If your learning from the schooling -- Its not a waste , But there is NO real need to go to an expensive school for it .....Not when High school offers classes at a local college in the field & so forth ..... If your in school right now - Go for something bigger & better than autobody , Go for the Business aspects of it ... You will still learn the autobody & Plus you would take it a step further by recieving a degree that give you knowledge to handle the business side of it .... Thats all im stating !!

Most body shops up here pay $10/hr for beginners........ To be 100% honest with you -- A person could go to school for 4 years & pay $100,000, & when they come back out -- They still cant mix a batch of filler without dropping 1/2 of it on the floor or keeping the spreader clean & not all over a place !!!!!! 


-- That is what im talking about -- I know a fellow who has went to WYO & he thinks he is some Guru of body work but, he cant get a panel straight, he cant paint all that well unless its solids, & he cant even mix a batch of Filler without it getting all over the place & on top of that - its mixed unevenly !!!!!!!!!! he helped me scuff a door jamb & I figured he could at least do that ..... When i pulled off some tape in the jamb - The paint came off with the tape !!!!! You could see that the jamb wasnt scuffed properly ......... But thats what i get for not overlooking his work --- BUT A DOOR JAMB ???????????? C"MON !!!!!!!!!!!!!


----------



## STREET SWEEPAZ (Feb 7, 2003)

I noticed you said you could stand making $6.50 while trasining on the job ............

You would be getting paid as you learn - not paying to learn , & bt the time you would be done with school - your the top painter & not starting out at the bottom where most peple have to start anyways -- even with an education... You might get a little bit more to start out with but, the shop or company can only afford to pay you so much anyways.............

When i apprentised to do tattoo work -- they wanted me to wash the walls & mop floors for a year FOR FREE - NO PAY !!!! Fuck that , I bought my own shit & started myself -- I had the "Knack" for it, I just couldnt get over the sight of my buddys dad passing away from Hepatitus.... he used to give tatoos in the Army ---I stopped doing tatoos & started painting... Now i kill myself slowly with the Isocyanites !!!!!!!!!!


----------



## Kartoon (Sep 12, 2002)

you keep on talkin about people who go to school and spend all that money and they still cant do shit. i agree with you that there are people like that. i have a friend that moved down here and hes already failed one class. hes to busy getting drunk and high than doing anything else. see- for him, this is the biggest waste of time and money.
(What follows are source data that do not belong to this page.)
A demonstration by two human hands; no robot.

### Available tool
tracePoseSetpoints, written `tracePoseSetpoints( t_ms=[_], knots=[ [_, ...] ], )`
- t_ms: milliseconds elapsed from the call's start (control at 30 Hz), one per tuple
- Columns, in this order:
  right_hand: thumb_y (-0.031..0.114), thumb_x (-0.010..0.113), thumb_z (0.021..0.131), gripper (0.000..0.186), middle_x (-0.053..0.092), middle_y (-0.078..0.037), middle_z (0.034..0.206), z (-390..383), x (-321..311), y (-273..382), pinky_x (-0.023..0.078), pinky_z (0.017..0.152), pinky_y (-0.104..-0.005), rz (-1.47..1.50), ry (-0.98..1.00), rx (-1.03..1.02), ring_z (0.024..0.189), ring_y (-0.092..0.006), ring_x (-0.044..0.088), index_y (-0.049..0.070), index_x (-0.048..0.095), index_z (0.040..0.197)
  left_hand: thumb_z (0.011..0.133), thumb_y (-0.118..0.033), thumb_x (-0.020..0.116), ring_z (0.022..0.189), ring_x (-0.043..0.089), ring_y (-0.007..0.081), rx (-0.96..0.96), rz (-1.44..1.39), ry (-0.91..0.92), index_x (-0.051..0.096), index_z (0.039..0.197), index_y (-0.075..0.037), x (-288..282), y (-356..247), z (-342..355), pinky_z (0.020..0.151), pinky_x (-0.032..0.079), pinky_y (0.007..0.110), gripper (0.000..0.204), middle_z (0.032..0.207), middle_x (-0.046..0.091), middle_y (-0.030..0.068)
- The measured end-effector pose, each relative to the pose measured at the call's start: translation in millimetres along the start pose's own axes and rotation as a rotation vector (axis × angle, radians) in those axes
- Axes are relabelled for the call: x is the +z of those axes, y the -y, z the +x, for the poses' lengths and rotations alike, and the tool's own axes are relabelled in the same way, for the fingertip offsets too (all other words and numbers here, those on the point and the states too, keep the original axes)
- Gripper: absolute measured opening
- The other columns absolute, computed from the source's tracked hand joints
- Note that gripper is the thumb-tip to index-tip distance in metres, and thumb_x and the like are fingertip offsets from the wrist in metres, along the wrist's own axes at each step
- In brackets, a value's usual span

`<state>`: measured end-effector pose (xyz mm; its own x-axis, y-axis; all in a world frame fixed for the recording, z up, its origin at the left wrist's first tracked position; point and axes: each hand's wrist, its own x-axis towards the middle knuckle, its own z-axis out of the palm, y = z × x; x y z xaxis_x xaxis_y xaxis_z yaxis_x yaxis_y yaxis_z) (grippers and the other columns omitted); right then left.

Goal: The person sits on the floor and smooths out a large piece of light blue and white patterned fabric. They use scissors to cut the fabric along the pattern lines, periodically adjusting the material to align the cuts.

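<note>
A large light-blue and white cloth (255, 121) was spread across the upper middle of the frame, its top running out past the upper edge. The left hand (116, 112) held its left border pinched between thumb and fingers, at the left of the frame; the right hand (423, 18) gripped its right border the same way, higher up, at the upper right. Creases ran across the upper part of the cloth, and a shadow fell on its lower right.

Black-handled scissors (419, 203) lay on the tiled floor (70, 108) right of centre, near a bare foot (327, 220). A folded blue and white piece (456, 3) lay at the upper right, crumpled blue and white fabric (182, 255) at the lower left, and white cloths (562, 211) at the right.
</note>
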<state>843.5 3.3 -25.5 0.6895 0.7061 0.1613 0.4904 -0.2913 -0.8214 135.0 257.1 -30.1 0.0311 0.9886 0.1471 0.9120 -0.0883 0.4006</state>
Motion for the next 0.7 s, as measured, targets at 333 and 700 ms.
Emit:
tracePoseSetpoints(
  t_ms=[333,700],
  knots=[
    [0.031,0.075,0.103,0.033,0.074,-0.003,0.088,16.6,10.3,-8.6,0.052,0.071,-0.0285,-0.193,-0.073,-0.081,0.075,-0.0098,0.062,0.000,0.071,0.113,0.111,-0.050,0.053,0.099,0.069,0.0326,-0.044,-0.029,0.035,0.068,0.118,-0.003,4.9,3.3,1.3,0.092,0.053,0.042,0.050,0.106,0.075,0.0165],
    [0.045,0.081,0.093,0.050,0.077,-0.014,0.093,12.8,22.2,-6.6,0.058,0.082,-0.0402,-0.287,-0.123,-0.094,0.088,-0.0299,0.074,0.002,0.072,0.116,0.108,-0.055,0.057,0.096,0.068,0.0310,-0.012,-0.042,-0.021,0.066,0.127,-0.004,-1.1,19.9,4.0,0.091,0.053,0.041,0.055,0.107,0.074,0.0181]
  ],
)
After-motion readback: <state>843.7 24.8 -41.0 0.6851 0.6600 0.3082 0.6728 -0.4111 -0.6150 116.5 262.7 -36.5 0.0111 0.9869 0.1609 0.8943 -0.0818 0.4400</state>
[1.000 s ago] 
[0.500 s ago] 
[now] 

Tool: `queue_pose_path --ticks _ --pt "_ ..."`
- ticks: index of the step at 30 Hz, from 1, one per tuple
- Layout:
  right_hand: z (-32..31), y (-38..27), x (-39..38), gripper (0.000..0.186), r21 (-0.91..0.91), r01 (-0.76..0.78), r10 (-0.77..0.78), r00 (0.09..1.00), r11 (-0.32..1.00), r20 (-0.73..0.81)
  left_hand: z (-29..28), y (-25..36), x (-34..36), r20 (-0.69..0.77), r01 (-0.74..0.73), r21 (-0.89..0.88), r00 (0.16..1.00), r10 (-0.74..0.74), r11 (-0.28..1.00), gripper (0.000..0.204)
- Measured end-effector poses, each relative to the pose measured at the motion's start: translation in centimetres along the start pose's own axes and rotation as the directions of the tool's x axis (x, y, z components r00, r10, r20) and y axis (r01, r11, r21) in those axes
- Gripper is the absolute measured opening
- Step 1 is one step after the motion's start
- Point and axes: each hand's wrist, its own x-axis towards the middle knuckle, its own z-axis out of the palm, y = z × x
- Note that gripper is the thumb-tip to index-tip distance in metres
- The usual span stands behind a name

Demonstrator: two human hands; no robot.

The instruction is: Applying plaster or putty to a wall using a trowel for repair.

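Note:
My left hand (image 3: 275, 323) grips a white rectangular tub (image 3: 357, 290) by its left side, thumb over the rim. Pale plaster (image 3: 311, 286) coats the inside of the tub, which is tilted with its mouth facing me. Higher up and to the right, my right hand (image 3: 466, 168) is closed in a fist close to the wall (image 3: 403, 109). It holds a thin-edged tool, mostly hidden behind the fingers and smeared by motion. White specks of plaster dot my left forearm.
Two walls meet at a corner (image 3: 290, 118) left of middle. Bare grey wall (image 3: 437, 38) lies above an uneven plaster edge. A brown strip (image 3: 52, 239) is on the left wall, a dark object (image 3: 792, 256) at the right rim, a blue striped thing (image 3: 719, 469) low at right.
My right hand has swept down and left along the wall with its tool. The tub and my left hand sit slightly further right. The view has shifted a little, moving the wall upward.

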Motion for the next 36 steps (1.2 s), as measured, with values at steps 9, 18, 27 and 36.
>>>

HE will still come out of this school a dumbass.

but to me, im paying all this money, im paying attention, im listening, im trying. i dont care if i pay this money. because when i get out, im going to have the basic knowledge that i couldnt find before. sure ill still ask questions on here, because you cant just learn something(in school or in a shop) and just be a pro at it.

the tech school by me- if you go there, you come out dumber than you went in. the community college doesnt have this kind of equipment we have here at wyotech. this is the choice i made and im glad.


----------



## big baller (Jan 13, 2004)

I hear on that part about having to take other classes that dont have shit to do with auto body and that shit pisses me off because that shit dont have nothing to do with what i want to do. For example they have me taking civic courses, man what the fuck does that got to do with painting a fucking car? Not shit. The more i think about it the more i think i should go take up that offer that a family friend gave me to work at his shop and learn while i get paid. At the same time i am already half way thru my classes at Dunwoody. When i am done i am not even sure i am going to go do that because i am doing this for myself and to do my own shit because i am already good as fuck at installing beats, amps , and tvs in cars with not one piece of wire showing, so why not paint and do my own body work? The last frontier will be installing my own shit like hydros. And the last thing is it is a pet peeve of mine paying somebody else to do shit when you can do it yourself but you are just to damn lazy to do it and thats not me.


----------



## biggeazy-e (Feb 6, 2003)

> _Originally posted by big baller_@Jan 23 2005, 03:16 PM
> *I hear on that part about having to take other classes that dont have shit to do with auto body and that shit pisses me off because that shit dont have nothing to do with what i want to do. For example they have me taking civic courses, man what the fuck does that got to do with painting a fucking car? Not shit. The more i think about it the more i think i should go take up that offer that a family friend gave me to work at his shop and learn while i get paid. At the same time i am already half way thru my classes at Dunwoody. When i am done i am not even sure i am going to go do that because i am doing this for myself and to do my own shit because i am already good as fuck at installing beats, amps , and tvs in cars with not one piece of wire showing, so why not paint and do my own body work? The last frontier will be installing my own shit like hydros. And the last thing is it is a pet peeve of mine paying somebody else to do shit when you can do it yourself but you are just to damn lazy to do it and thats not me.
> [snapback]2635315[/snapback]​*


thats exactly what im gonna be going through this fall... im going to new england tech, for automotive technology.. but while im there, im gonna be taking english and math courses.... im wondering WTF??????? im not paying to go to a communtiy college, im paying to go to a tech school, and learn automotive tech...... as opposed to i think wyotech, or some other school that i'd considered, they told me id only be taking automotive courses... thats what i want to do...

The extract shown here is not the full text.